I didn't say they were difficult to develop, I said they were difficult
to deploy. Part of that is because they often use idiosyncratic
syntaxes, operation names and addressing schemes. This makes
implementation more challenging.
> But I'm a little WG right now developing a protocol to replace IMAP,
They are replacing IMAP? I'm still waiting for IMAP to replace POP. ;)
> Nope, because it's the same model still, just implemented differently. From a
> linked list of C structs to the result of an SQL "SELECT * FROM
> PurchaseOrderLines where poNumber = <foo>" isn't a change of data structure,
> just a change of implementation, and indeed in SQL interfaces I've written
> for suitable dynamic languages where I can throw together a 'struct' type at
> runtime from the result of an SQL query, the linked list and the result set
> both support an interface like Java's Iterators since they are the same data
You're using a definition of data structure that is totally foreign to me.
>>So you're saying that you have information that XML isn't really
>>designed for and XML isn't really that helpful for it. Are you arguing
>>just for the pleasure of it?
> No, I'm arguing against the fact that you're saying that XML is suitable for
> far more than I think it is!
> Just to reverse positions, I see XML as useful for marking up text... but
> it's not well fitted for data.
Text is data. If you mean "tuple-structured data" then say so. I'd say
that XML is good for all sorts of hierarchical, recursive data with links.
> <price currency="UKP" unit="kg">2.50</price>
> ...without enough stopping to think if it's a good idea.
You can't do real publishing without handling this case. This is the
core of what complicated technical publishing is all about. You're
describing a standard catalog! The same goes for links. Complex
technical publishing has to handle it.
> Whose idea *was* it to use XML for data interchange?
There was never a real boundary between documents and data.
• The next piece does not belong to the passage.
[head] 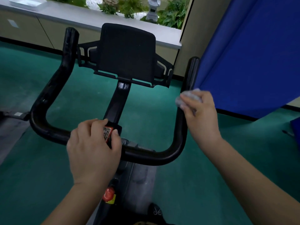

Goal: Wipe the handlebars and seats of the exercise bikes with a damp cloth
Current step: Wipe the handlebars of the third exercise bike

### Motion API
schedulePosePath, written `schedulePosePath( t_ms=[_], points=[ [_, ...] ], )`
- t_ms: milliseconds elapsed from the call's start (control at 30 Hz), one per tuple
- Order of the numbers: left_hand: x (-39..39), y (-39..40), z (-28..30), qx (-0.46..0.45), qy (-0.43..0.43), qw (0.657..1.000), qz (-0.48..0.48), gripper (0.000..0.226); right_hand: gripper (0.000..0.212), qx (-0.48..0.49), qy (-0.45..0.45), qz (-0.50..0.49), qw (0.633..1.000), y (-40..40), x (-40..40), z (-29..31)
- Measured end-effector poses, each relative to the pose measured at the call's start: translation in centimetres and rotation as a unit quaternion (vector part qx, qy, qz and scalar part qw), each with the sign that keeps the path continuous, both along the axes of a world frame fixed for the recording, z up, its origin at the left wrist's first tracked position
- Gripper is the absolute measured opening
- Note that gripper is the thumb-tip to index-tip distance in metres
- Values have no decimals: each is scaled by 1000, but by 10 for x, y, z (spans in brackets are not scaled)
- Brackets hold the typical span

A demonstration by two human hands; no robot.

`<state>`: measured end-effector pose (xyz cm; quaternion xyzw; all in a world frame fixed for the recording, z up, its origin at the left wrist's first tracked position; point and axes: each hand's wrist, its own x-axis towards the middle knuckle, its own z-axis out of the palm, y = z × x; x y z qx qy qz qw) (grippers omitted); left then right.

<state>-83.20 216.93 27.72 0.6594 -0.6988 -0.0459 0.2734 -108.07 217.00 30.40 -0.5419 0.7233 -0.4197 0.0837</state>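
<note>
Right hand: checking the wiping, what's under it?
A crumpled cloth under the right hand, pressed on the handlebar; the bar beneath is covered.

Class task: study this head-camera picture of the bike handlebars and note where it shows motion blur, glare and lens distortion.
Head view: the right hand and its cloth are smeared by motion blur; the left hand on the handlebar is sharper; faint glare streaks the glossy stem; the wide lens bows the counter edge and stretches the forearms.

Right hand presses cloth on handlebar; left hand grips its centre
</note>
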Motion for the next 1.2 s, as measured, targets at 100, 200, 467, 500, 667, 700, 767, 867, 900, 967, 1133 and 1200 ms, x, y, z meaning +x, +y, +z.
schedulePosePath(
  t_ms=[100,200,467,500,667,700,767,867,900,967,1133,1200],
  points=[
    [0,1,1,-1,-4,1000,-2,39,28,0,75,54,996,49,11,-10],
    [0,1,2,-1,-3,1000,-4,39,20,0,143,97,985,35,-2,-3],
    [0,2,3,-4,8,1000,0,37,18,-71,363,66,927,-58,-40,17],
    [0,2,3,-3,7,1000,-2,37,18,-62,351,59,932,-48,-36,10],
    [3,3,6,10,11,1000,-7,33,28,49,197,80,976,25,-17,5],
    [4,3,8,16,11,1000,-15,35,28,88,154,88,980,35,-16,14],
    [8,2,10,37,20,998,-42,37,27,156,63,120,978,49,-11,31],
    [20,0,20,74,142,985,-57,27,41,162,-52,222,960,55,21,53],
    [25,1,27,63,191,978,-58,23,46,164,-83,265,947,54,35,60],
    [34,3,45,27,253,965,-66,19,52,176,-128,346,913,51,64,71],
    [45,13,74,95,409,896,-142,25,32,102,-140,332,927,41,128,55],
    [46,23,73,106,419,886,-168,27,24,58,-192,251,947,32,145,41]
  ],
)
Therefore
nobody had the "idea". They just kept applying it to a wider and wider
range of problems. Arguably Microsoft _popularized_ the idea that XML
was even more relevant to data than to documents.
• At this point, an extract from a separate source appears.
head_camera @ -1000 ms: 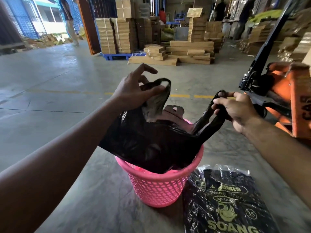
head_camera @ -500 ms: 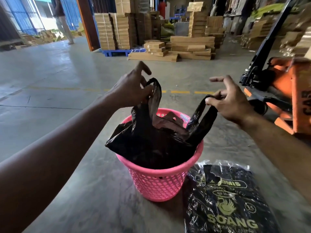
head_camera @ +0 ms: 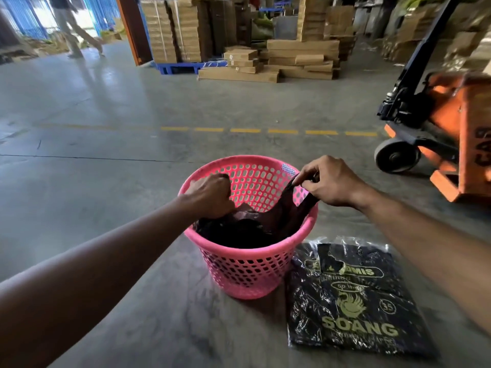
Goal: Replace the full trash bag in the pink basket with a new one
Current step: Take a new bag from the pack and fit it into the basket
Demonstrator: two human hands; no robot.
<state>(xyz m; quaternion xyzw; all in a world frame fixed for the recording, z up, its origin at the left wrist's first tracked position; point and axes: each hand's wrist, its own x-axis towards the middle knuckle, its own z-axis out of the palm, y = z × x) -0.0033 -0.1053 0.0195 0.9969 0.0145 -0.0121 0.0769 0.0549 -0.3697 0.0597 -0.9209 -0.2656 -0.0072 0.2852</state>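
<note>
Black trash bag [head_camera: 247,229] low inside pink basket [head_camera: 249,264], right hand [head_camera: 329,181] fingers pinching its handle, left hand [head_camera: 210,195] fisted, grip hidden.

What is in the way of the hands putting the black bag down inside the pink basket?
Nothing visible. The left hand is pressing the black plastic bag down inside the pink perforated plastic basket, and the right hand holds a bag handle at the rim. The pack of black bags lies beside the basket, on the floor.
</note>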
> ... The W3C seems to disavow
> responsibility in the first paragraph of that introduction. But somebody
> somehwere made a mental leap from "styling a human-readable document" to
> "data transfer". There are gray areas between the two, since an invoice might
> well be considered to need to be both a readable document and a piece of
> data, but nobody seems to be putting <?xml-stylesheet?> PIs in their XML
> purchase orders, do they?
No, because they are sending them over SOAP which makes the PI kind of
useless (and in fact illegal). I certainly hope that as REST catches on,
this will become common.
Today, there are a variety of REST application that allow you to view
"data" as rendered documents with stylesheets. Xoomle, Meerkat and the
Amazon API come to mind. In fact, the idea that data should be
straight-forwardly renderable has almost 100% penetration in the REST
world and 0% penetration in the SOAP world.
I still see it as part of the promise of XML that invoices and other
structured data will be accessed through URIs, rendered through
stylesheets, displayed as documents and that machines will use those
same URIs to manipulate those same XML documents for automated processes.